Task prompt → Extract every line of the material that holds the string "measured".

Data shown →
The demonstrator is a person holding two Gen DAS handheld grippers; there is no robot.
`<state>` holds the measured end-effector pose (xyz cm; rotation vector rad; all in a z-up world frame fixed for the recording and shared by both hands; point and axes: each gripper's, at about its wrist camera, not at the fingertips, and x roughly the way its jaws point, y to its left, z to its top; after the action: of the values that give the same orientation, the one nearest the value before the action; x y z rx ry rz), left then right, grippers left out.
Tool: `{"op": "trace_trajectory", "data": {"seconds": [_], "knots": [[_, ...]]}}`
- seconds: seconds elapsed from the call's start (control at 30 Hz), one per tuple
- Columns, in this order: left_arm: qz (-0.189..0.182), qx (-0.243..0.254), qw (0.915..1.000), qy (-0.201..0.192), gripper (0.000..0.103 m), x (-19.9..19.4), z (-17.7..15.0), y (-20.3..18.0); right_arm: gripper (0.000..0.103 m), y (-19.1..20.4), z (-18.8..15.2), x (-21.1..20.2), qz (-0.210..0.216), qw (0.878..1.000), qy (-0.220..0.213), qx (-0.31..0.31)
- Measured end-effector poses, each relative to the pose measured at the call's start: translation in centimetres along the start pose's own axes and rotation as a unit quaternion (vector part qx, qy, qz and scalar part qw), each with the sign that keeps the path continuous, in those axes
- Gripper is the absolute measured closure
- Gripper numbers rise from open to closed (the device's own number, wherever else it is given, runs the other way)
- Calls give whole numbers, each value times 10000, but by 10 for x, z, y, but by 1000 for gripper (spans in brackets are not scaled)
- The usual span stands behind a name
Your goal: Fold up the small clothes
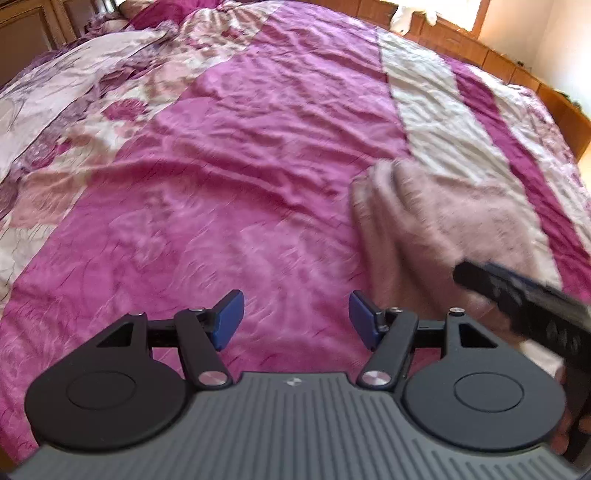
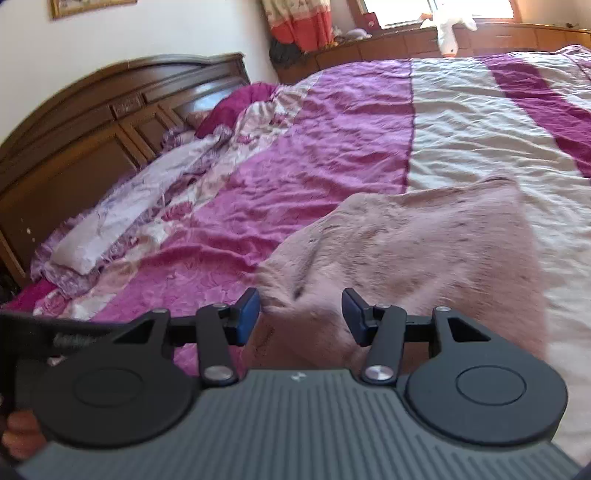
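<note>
Holding both tools over the bed, I log: left gripper (image 1: 296, 320), fingers apart, nothing between them, above bare magenta quilt (image 1: 229, 177); right gripper (image 2: 300, 316), fingers apart, its tips over the near edge of a pale pink garment (image 2: 413, 258), though I cannot tell whether they touch it. The garment lies spread on the quilt where the magenta panel meets a cream stripe (image 2: 480, 122). Right view only: carved wooden headboard (image 2: 96, 122), a rumpled floral pillow (image 2: 110, 229) near it, a curtain (image 2: 299, 22), a framed picture (image 2: 88, 5) cut off at the top edge, a white soft toy (image 2: 448, 27) on the wooden ledge under the window. Left view only: the floral band of the quilt running far to the left, and my right gripper (image 1: 524, 299) entering from the right over the garment (image 1: 436, 229), dark and blurred. Hard to make out: the garment's kind, its lower part hidden behind the tools; blur softens its left edge in the left view. Containers: none discernible; low wooden cabinets (image 1: 491, 55) line the far wall, all shut.
</note>
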<state>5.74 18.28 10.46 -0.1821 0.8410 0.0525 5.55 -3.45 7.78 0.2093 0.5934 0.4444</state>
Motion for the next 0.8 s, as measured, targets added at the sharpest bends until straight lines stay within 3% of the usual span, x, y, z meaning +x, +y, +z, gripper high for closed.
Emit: {"op": "trace_trajectory", "data": {"seconds": [0.1,0.27,0.47,0.63,0.7,0.8], "knots": [[-168,45,9998,-114,33,-2,13,-17,50,-14,2,-18,-168,9996,-151,188],[-388,264,9984,-324,33,4,33,-55,50,-46,7,-41,-874,9946,-405,398],[-747,452,9951,-464,33,41,55,-98,50,-93,5,-49,-1493,9840,-482,842],[-492,527,9966,-395,37,95,69,-119,50,-122,-6,-39,-1555,9791,-352,1265],[-556,359,9975,-253,41,115,71,-117,50,-127,-11,-34,-1544,9796,-333,1239],[-799,48,9967,-153,71,134,70,-113,46,-129,-16,-30,-1524,9816,-307,1111]]}}
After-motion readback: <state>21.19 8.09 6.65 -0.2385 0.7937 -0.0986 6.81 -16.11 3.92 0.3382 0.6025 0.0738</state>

Answer to the exercise →
`<state>` holds the measured end-effector pose (xyz cm; rotation vector rad; all in a z-up world frame fixed for the recording and shared by both hands; point and axes: each gripper's, at about its wrist camera, not at the fingertips, and x roughly the way its jaws point, y to its left, z to its top; after the action: of the values that give the same orientation, the one nearest the value before the action; x y z rx ry rz), left then right, grippers left out.
- Measured end-effector poses, each relative to the pose measured at the call's start: translation in centimetres along the start pose's own axes and rotation as a unit quaternion (vector part qx, qy, qz and scalar part qw), each with the sign that keeps the path continuous, in those axes
- Gripper is the absolute measured closure
Motion for the next 0.8 s, as measured, targets added at the sharpest bends until straight lines stay within 3% of the usual span, x, y, z meaning +x, +y, +z, gripper high for closed.

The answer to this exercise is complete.